# Getting ready to build a "do it your self" CO2 reactor



## Mike Hunt (Sep 13, 2010)

I have read almost every article related to do it your self co2 generation and it seams easy enough, I wonder why I hear so many negative stories about it. My plan is to use a fluval plus under water filter for the difusser, I plan on using a 1 liter soda bottle as the main reactor chamber, a second 1 liter soda bottle as a sediment trap/ bubble counter. the co/2 will then travel up and into my fluval filter being sucked up and chopped and spat back into the water.

I will take lots of pics and give a progress report, a second part of this project will be to add a timer for the lights and to have either a powerhead or an air pump to come on when the lights go off so that when the plants stop absorbing co2 and start taking up oxygen, the surface will get disturbed and extra co2 will be released -

Thoughts ?


----------



## Mike Hunt (Sep 13, 2010)

I just picked Up Every Thing -* $20 * Tons of pics coming.


----------



## Mike Hunt (Sep 13, 2010)

Made a trip to my favorite LFS in coquitlam Roberto's Pet Habitat. Got every thing I needed check valve, elite mini filter( This is my diffuser) the 1/4 silicone airline fits this perfectly, and 10' of 1/4 silicone tubing.









drilled a hole slightly smaller and inserted the 1/4 inch check valve in the coke bottle









You can see the two holes drilled in the juice bottle lid this is my bubble counter plus I figure it will help difuse the gas and slow it down as it travels into the Elite mini filter A.K.A. The Diffuser.


----------



## Mike Hunt (Sep 13, 2010)

Here I have the two pieces of silicone in the juice cap as well as the single line running off the coke bottle.









Here it is assembled, Total cost $20 .


----------



## Mike Hunt (Sep 13, 2010)

I am hoping this little bugger chops up the CO2 !

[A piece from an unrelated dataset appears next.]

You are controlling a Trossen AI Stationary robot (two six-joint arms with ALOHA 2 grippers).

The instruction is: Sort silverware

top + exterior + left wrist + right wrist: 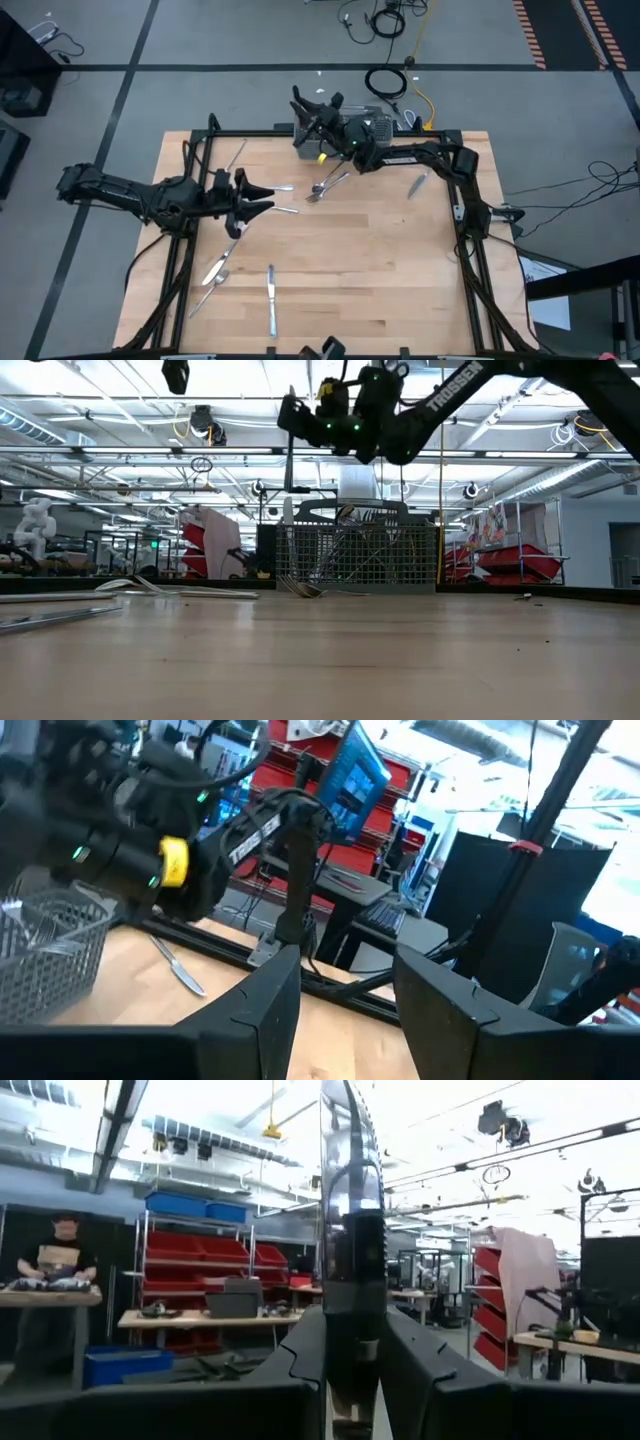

In the water waiting for CO2 to start generating.










Yeast Sugar/Mixture . So this is a 500ml bottle so I used 1/2 cup sugar and 1 teaspoon of Dry bakers yearst I got from costco for $6.00 for a 2lbs bag.










Cheap yeast : May do an upgrade to Champange yeast if I can get it cheap enough.


----------



## Mike Hunt (Sep 13, 2010)

I would like to thank my sponsor


----------



## Mike Hunt (Sep 13, 2010)

I am getting a steady supplie of bubbles in my counter about 25 a minute, hoping this slows down.


----------



## effox (Apr 21, 2010)

Playing with the yeast mixture is the key. I used 1tbsp of champagne yeast to 1 cup of sugar, and managed to gas some of my fish.


----------



## O.C.D Fishies (Apr 21, 2010)

Thats a nice little set up you got going, I am to scared to use diy c02. You should take a pic of before and then one in a few weeks see how the growth is and are you dosing ferts as well??


----------



## Mike Hunt (Sep 13, 2010)

Here is a video of it in action, you can see the bubbles perking up thru the OJ bottle and into the tank.


----------



## effox (Apr 21, 2010)

Just keep an eye on the bubble rate in case it rises over the next hour or two.


----------



## Mike Hunt (Sep 13, 2010)

No fertz Yet, Just Fish poo, I am using root tabs and sera soil.


----------



## Nicklfire (Apr 21, 2010)

Good for you first off for trying something like this out and documenting it.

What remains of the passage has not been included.